The next few predictions I cannot really take a firm stance on because I am not as well versed in the fields. Peter Wayner says Javascript will take over and I can kind of see how that may happen for all the reasons that he elicits (I also have a Chromebook that runs Chrome OS). I don't see lightweight OS's such as this becoming fully mainstream, but there is a viable market for them, especially for the utilization of cloud-based technologies. Additionally, Peter Wayner says Android will take over and essentially be involved with everything technologically. I can see this happening just as easily as I can see it failing. Integrating lightweight, mobile technologies just makes sense. The Android platforms can already be used as universal remotes. What is there to stop Android from becoming a more widely-available and universal standard?
The rest of the predictions feel more as a trend-following than bold predictions. For example, open source technologies are only going to grow as the computer science communities seem to only be amicable toward open source. Additionally, the command line will always prevail when it comes to scripting. A GUI is just a dumbed down (another topic tackled by Peter Wayner) version of the command line - and dumbed down is really just another way to say "abstracted beyond full usage" here. Lastly, there will always be a disconnect between managers and computer scientists when it comes to projects. Until we embrace computer science as a stringent requirement in schooling, it will remain this way. Even then it still will not be perfect. Overall, I enjoyed Peter Wayner's article because it really puts the programming and software engineering world in perspective with the upcoming years.

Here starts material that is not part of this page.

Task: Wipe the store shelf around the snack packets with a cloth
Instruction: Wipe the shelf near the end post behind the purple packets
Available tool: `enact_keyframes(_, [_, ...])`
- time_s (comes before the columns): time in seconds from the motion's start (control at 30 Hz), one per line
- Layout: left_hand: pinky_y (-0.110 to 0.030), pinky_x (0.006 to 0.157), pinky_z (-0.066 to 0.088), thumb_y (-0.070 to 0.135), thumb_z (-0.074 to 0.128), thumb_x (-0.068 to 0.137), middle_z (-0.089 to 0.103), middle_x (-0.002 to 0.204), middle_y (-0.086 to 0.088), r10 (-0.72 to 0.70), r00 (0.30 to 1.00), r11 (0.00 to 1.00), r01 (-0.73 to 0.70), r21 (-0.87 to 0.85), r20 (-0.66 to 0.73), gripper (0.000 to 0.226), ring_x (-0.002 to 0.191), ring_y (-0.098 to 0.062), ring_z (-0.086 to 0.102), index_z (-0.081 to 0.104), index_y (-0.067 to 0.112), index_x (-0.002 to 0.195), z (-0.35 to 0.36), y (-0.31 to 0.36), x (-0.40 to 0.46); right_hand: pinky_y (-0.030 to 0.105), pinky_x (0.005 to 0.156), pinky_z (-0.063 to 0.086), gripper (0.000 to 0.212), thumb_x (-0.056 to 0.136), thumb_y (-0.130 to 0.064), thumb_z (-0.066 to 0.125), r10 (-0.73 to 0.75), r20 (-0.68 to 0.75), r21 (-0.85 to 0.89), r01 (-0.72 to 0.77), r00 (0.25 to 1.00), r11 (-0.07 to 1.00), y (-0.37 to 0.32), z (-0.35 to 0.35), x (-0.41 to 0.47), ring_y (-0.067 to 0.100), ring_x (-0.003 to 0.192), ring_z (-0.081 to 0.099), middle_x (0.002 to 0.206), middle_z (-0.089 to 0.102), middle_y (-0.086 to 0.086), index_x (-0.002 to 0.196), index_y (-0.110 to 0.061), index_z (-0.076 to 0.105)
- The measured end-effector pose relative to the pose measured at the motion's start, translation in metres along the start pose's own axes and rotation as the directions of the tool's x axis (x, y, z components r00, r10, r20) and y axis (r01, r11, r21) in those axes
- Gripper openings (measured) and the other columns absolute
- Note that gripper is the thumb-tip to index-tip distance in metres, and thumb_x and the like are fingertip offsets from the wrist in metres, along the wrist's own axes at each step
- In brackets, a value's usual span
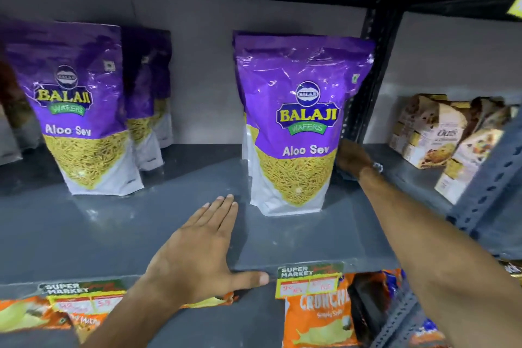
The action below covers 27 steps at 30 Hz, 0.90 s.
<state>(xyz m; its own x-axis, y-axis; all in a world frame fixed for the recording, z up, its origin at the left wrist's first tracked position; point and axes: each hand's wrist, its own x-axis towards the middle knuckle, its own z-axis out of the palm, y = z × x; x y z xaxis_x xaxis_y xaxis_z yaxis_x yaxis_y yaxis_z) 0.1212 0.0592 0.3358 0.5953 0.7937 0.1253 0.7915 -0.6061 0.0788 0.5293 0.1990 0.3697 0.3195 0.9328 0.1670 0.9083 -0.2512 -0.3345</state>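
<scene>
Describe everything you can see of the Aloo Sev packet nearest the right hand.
The Aloo Sev packet is a glossy purple stand-up pouch with crinkled plastic, a Balaji Wafers logo and a clear lower window showing yellow sev above a white base. It stands upright on the grey shelf, another pouch behind it. The right hand reaches beside its right edge.

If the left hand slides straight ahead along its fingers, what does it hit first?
Probably the front Aloo Sev packet: the left hand lies flat on the shelf, fingertips aimed at its lower left corner, though it might just pass left.

Beige cardboard oat-cookie boxes (426,130) stand in the right bay. Orange crisp bags (316,316) hang below two yellow-and-green supermarket price tags (309,280), beside a perforated grey metal upright (488,178).
</scene>
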Motion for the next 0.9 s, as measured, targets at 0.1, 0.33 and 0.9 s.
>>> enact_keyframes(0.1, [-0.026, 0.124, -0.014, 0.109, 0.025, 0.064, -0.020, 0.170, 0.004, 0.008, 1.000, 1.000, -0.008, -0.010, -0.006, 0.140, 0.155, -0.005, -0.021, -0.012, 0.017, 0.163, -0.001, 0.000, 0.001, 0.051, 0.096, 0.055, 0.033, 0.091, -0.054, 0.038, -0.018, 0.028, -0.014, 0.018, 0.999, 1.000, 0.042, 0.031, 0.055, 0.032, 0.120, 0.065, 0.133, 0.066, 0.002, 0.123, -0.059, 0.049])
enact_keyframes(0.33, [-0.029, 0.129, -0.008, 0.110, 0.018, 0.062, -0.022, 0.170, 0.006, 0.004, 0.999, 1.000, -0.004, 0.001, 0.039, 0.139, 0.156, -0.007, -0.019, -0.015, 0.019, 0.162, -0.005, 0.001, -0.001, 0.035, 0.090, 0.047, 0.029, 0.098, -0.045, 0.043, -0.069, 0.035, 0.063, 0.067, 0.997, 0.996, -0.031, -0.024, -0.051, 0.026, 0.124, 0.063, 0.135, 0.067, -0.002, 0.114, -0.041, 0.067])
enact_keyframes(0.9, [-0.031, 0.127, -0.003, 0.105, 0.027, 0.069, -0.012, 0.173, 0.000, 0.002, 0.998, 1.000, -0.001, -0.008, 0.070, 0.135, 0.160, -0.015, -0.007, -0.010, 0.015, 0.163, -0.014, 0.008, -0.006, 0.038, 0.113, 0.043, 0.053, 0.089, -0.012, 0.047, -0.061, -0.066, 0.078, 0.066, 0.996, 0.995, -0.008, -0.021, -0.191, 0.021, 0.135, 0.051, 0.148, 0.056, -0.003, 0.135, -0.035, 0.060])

Lastly, I would like to reach back to Opensource.com for an article.
http://opensource.com/business/14/2/analyzing-contributions-to-openstack

This article is about one writer's experience whenever asking 55 contributors to openstack why they only contributed once in the past year. What reasons or lack of reasons were there and what could make them want to contribute more, if anything. The top 3 reasons that were given as to why they do not contribute more can be traced back to their primary usage of openstack. Developers of openstack were a large amount of the people that were surveyed. Another portion were people that secondarily use openstack with their own projects. Last, there was a group who deployed openstack for utilization by their own customers. So what was stopping them from contributing further? You would think that they would love to keep patching bugs to help themselves, their customers, and the community in general. Well, as aforementioned, there are 3 top reasons cited as to why they only contributed once in the past 12 months:
1) Legal hurdles - a lot of contributors had NDAs that would stop them from contributing as they would be in violation. Additionally, some companies that these people worked for had instituted corporate policies that prevented them from contributing.
2) The length of time it takes for contributions to actually be reviewed and accepted.
3) Simple bugs just are not around long enough for a contribution to be made without it taking a very long amount of time.
Now I can very much see the number 2 and number 3 hurdles (I've never been in a situation where legal blocks have impeded me) being very prevalent. In Galaxy, for example, the core developers are so active that they tend to patch smaller bugs very quickly and a lot of the bugs or feature requests that are still around are usually very large implementations or it would take reworking of core parts of the environment that the developers are unsure of how they want tackled.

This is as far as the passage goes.